* Your instructions *
What is needed is an exact copy of the lines in the listing below, from the one with "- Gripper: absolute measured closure" up to and including the one with "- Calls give", with no other lines.

* Supplied information *
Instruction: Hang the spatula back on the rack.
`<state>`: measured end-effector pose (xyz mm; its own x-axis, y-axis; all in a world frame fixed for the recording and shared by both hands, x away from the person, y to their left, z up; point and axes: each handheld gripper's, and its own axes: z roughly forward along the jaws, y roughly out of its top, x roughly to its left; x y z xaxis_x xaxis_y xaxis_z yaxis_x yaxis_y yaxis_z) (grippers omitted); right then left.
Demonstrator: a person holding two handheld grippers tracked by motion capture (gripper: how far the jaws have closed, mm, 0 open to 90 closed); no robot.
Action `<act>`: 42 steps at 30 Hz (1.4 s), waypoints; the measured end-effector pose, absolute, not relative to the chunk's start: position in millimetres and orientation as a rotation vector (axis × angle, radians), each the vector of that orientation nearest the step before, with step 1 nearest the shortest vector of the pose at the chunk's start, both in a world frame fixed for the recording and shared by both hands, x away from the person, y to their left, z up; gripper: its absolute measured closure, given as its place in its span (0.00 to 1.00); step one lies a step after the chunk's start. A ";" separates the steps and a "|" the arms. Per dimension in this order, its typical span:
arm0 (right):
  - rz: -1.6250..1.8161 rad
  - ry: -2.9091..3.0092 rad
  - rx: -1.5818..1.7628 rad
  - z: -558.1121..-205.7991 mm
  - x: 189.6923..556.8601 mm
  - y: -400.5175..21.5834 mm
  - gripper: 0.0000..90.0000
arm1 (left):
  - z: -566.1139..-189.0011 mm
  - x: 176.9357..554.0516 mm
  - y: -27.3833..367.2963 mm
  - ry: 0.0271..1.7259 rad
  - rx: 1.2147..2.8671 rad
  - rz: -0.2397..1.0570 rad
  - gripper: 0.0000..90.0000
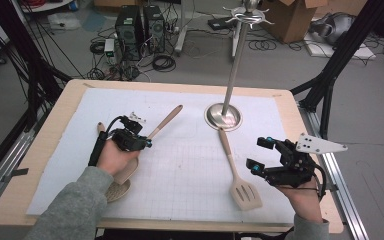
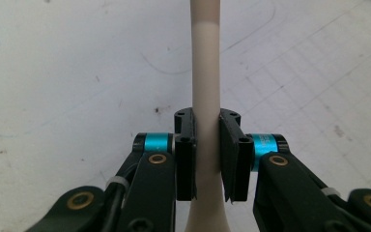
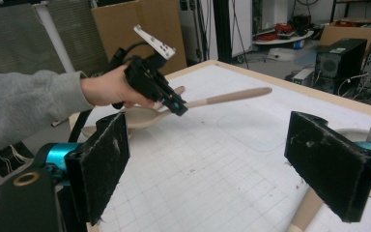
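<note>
High view, surroundings: a white gridded mat (image 1: 180, 165) covers the pale wooden table (image 1: 55, 115); a steel utensil stand with a round base (image 1: 223, 116) rises at mid-table, and a beige slotted spatula (image 1: 237, 175) lies just below it, near the right gripper (image 1: 256, 154).
High view, hard to see: the left hand (image 1: 114, 157) covers the neck of the beige long-handled spoon (image 1: 166, 121); a second perforated utensil (image 1: 116, 191) lies partly under the sleeve, its kind unclear.
Left gripper view, grip: the left gripper (image 2: 206, 145) clamps both pads on the spoon's pale handle, which runs up out of frame over the mat.
Right gripper view, surroundings: the far hand carries the spoon lifted clear of the mat, handle pointing right; cardboard boxes (image 3: 140, 29) and computer towers (image 3: 340, 63) stand beyond the table.
Right gripper view, grip: the jaws stand wide apart, holding nothing, with the spatula's handle cut off by the right pad.
</note>
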<state>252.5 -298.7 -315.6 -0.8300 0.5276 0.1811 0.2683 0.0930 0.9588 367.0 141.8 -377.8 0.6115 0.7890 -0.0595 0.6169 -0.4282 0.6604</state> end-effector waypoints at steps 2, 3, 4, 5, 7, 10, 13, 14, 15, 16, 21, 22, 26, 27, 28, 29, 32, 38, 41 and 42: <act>1.814 2.157 0.801 -315.4 252.5 -298.7 0.17 | -370.5 364.5 142.9 1.073 2.178 0.344 0.87; 1.816 2.155 0.801 -315.2 252.2 -298.6 0.17 | -366.9 362.9 143.6 1.066 2.163 0.342 0.87; 1.816 2.155 0.797 -315.0 252.0 -298.7 0.17 | -363.3 361.4 144.2 1.059 2.155 0.346 0.87; 1.816 2.151 0.795 -314.8 251.8 -299.0 0.17 | -359.4 359.8 144.7 1.043 2.155 0.350 0.87; 1.819 2.152 0.798 -314.3 251.1 -299.4 0.17 | -351.8 356.5 145.4 1.009 2.148 0.353 0.87; 1.820 2.148 0.794 -314.0 251.0 -300.3 0.16 | -341.2 353.1 146.0 0.980 2.138 0.362 0.87; 1.824 2.145 0.794 -313.7 250.9 -300.5 0.17 | -331.5 351.9 146.3 0.992 2.127 0.367 0.87; 1.826 2.145 0.796 -313.6 250.8 -300.5 0.17 | -328.2 351.7 146.5 0.985 2.125 0.363 0.87; 1.826 2.143 0.793 -313.5 250.8 -300.7 0.17 | -325.2 351.4 146.5 0.976 2.118 0.364 0.87; 1.826 2.144 0.793 -313.3 250.5 -301.1 0.16 | -322.2 351.0 146.4 0.968 2.112 0.365 0.87; 1.834 2.133 0.795 -312.6 249.5 -303.1 0.17 | -305.5 349.8 145.4 0.935 2.082 0.408 0.87; 1.833 2.134 0.799 -312.4 249.1 -303.3 0.17 | -301.9 349.7 145.3 0.925 2.075 0.422 0.87; 1.836 2.133 0.794 -312.0 248.8 -303.5 0.16 | -287.3 351.4 145.2 0.899 2.047 0.415 0.87; 1.836 2.132 0.796 -312.0 248.7 -303.6 0.17 | -283.3 351.7 145.2 0.884 2.049 0.419 0.87; 1.840 2.132 0.801 -311.9 248.5 -303.4 0.16 | -280.6 351.8 144.8 0.874 2.043 0.423 0.87; 1.837 2.128 0.791 -311.9 249.0 -303.6 0.17 | -276.0 352.2 144.6 0.855 2.038 0.420 0.87; 1.840 2.130 0.791 -311.5 248.3 -303.7 0.16 | -265.3 352.5 143.5 0.800 2.026 0.418 0.87; 1.851 2.119 0.781 -309.6 247.3 -305.3 0.17 | -247.5 352.5 133.0 0.750 2.016 0.425 0.87; 1.858 2.115 0.779 -309.0 247.0 -306.0 0.16 | -239.4 354.5 129.0 0.734 2.003 0.429 0.87; 1.858 2.115 0.779 -308.9 246.8 -306.3 0.16 | -236.9 355.3 127.6 0.729 2.002 0.429 0.87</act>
<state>246.8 -306.3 -308.9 -0.8353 0.5208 0.1763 0.2420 0.0602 0.9684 355.3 127.6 -236.9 0.7629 0.6464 0.0084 0.3212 -0.3902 0.8629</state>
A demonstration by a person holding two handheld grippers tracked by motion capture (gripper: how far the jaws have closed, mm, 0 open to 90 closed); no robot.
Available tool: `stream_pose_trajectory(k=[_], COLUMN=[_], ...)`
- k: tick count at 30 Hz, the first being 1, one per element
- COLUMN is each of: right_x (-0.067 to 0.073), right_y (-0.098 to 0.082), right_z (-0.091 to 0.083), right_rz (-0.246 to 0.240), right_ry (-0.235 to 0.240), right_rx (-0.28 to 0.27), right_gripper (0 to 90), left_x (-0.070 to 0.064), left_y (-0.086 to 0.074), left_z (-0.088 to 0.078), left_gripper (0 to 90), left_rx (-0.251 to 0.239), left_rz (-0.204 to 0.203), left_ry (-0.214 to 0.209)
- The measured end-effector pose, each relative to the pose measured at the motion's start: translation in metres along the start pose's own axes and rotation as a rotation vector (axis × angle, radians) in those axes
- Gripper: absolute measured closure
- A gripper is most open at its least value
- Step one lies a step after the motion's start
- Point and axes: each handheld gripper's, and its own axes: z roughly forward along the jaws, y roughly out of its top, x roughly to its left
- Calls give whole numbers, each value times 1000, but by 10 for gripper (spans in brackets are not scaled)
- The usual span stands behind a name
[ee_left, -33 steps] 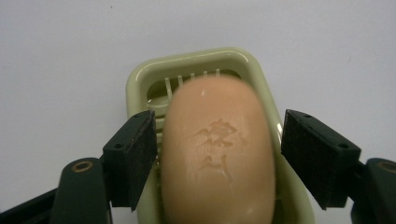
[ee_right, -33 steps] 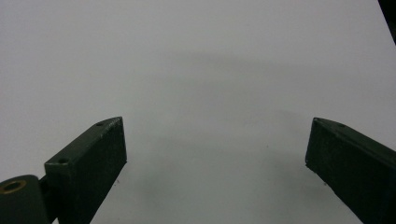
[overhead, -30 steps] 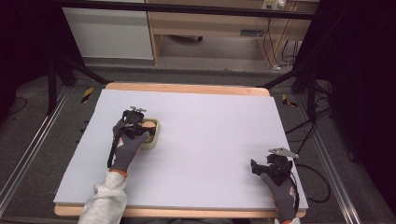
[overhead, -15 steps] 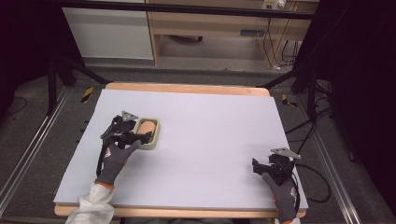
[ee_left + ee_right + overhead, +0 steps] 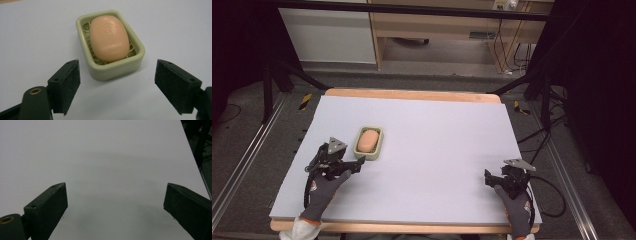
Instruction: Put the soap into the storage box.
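Soap (image 5: 109,37) covers most of the soap dish (image 5: 110,70) floor; only ridge ends show beside it. Left gripper (image 5: 117,86) and right gripper (image 5: 115,212): jaws cut by bottom edges of their own views. Desk (image 5: 437,150) near edge partly cut off in high view.

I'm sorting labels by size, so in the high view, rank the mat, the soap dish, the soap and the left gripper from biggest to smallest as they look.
1. Mat, by far the largest.
2. Left gripper and soap dish look close in size; the gripper sits nearer the camera, so I won't rank them.
3. Soap, smallest, lying inside the dish.
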Motion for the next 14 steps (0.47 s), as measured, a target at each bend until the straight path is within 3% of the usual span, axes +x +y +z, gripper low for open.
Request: stream_pose_trajectory(k=[2,5,9,14], right_x=[-1,-3,-4,-5], right_y=[0,-1,-1,-2], right_z=[0,-1,-1,-2], right_rz=[-5,-4,-11,-12], right_ry=[-14,-16,-25,-36], right_rx=[2,2,2,0], right_gripper=[56,56,56,54], left_x=[2,5,7,15], left_y=[-9,-23,-33,-40], left_z=[-3,-2,-1,-9], left_gripper=[199,201,204,203], left_rx=[-14,14,53,41], left_rz=[-12,-15,-3,-18], left_ry=[5,11,18,31])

* Solved problem *
- Gripper: absolute measured closure
- A gripper is most open at its least value
- Step one lies a step after the motion's start
- Point and axes: each handheld gripper's, and its own axes: z roughly forward along the jaws, y roughly out of its top, x roughly to its left
- Calls give whole numbers, each value times 1000, but by 10 for gripper (spans in brackets are not scaled)

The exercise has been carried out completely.